New Jersey Gov. Chris Christie’s (R) spokesman is scheduled to testify Tuesday in front of a state legislative committee investigating the lane closures on the George Washington Bridge.
The closures created traffic jams in Fort Lee, N.J., and the panel is investigating whether they were closed as an act of political retribution against a mayor who didn't endorse Christie for reelection.
Earlier documents have made that link, leading Christie to apologize and to fire a deputy chief of staff.

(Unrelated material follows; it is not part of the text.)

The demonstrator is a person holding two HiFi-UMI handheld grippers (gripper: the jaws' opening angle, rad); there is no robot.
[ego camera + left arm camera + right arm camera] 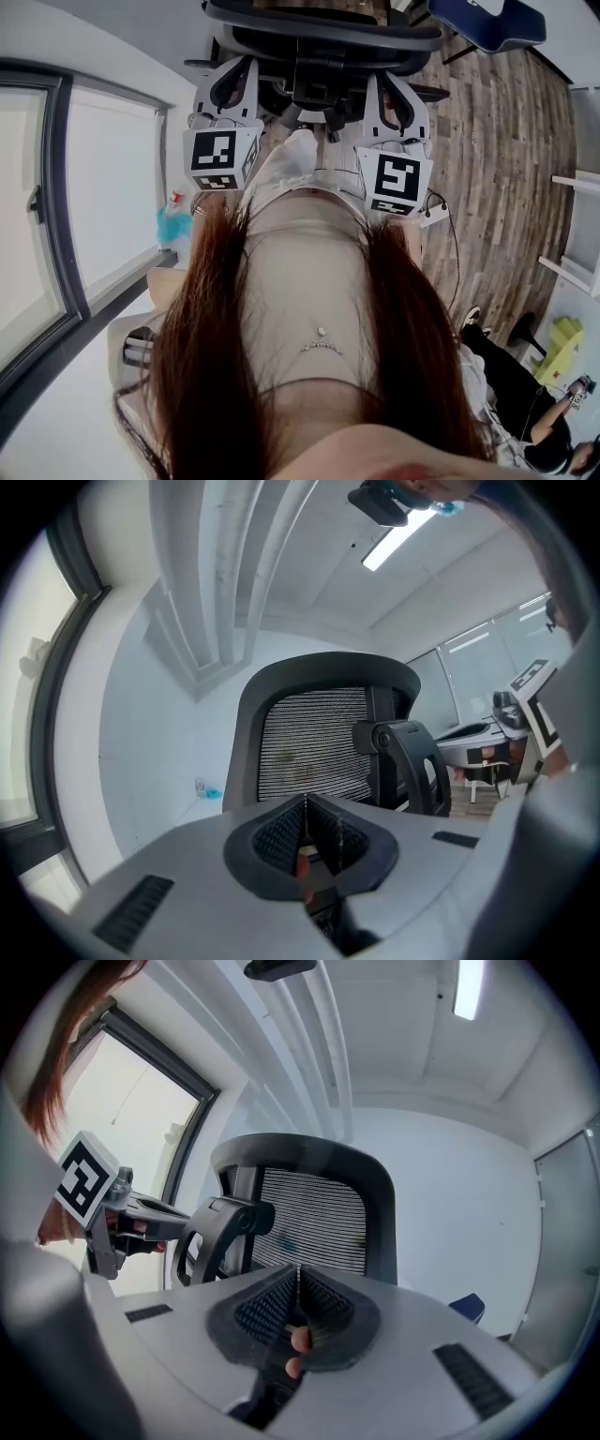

The controversy has damaged Christie's White House prospects.
Some documents connected Drewniak to David Wildstein, a former Port Authority of New York and New Jersey official who orchestrated the closures and ultimately resigned after his role in the closures became public.
Emails show Drewniak helped Wildstein coordinate responses to media inquiries about the closures and subsequent gridlock, and that Drewniak had dinner with Wildstein the night before he resigned and gave him advice on his situation.
In addition to the legislative probe, a federal criminal investigation is underway, and Drewniak’s attorney acknowledged he testified in front of a federal grand jury in April.
Drewniak has not been accused of any role in the closures, and a report issued by a law firm hired by Christie to investigate the situation absolved all but Drewniak and Christie’s former deputy chief of staff, Bridget Kelly, of responsibility for the closures. Christie has repeatedly denied any knowledge of the closures.
A former Christie aide, Christina Renna, testified in front of the legislative panel last week and said she believed that Kelly wasn’t ultimately the architect of the scheme.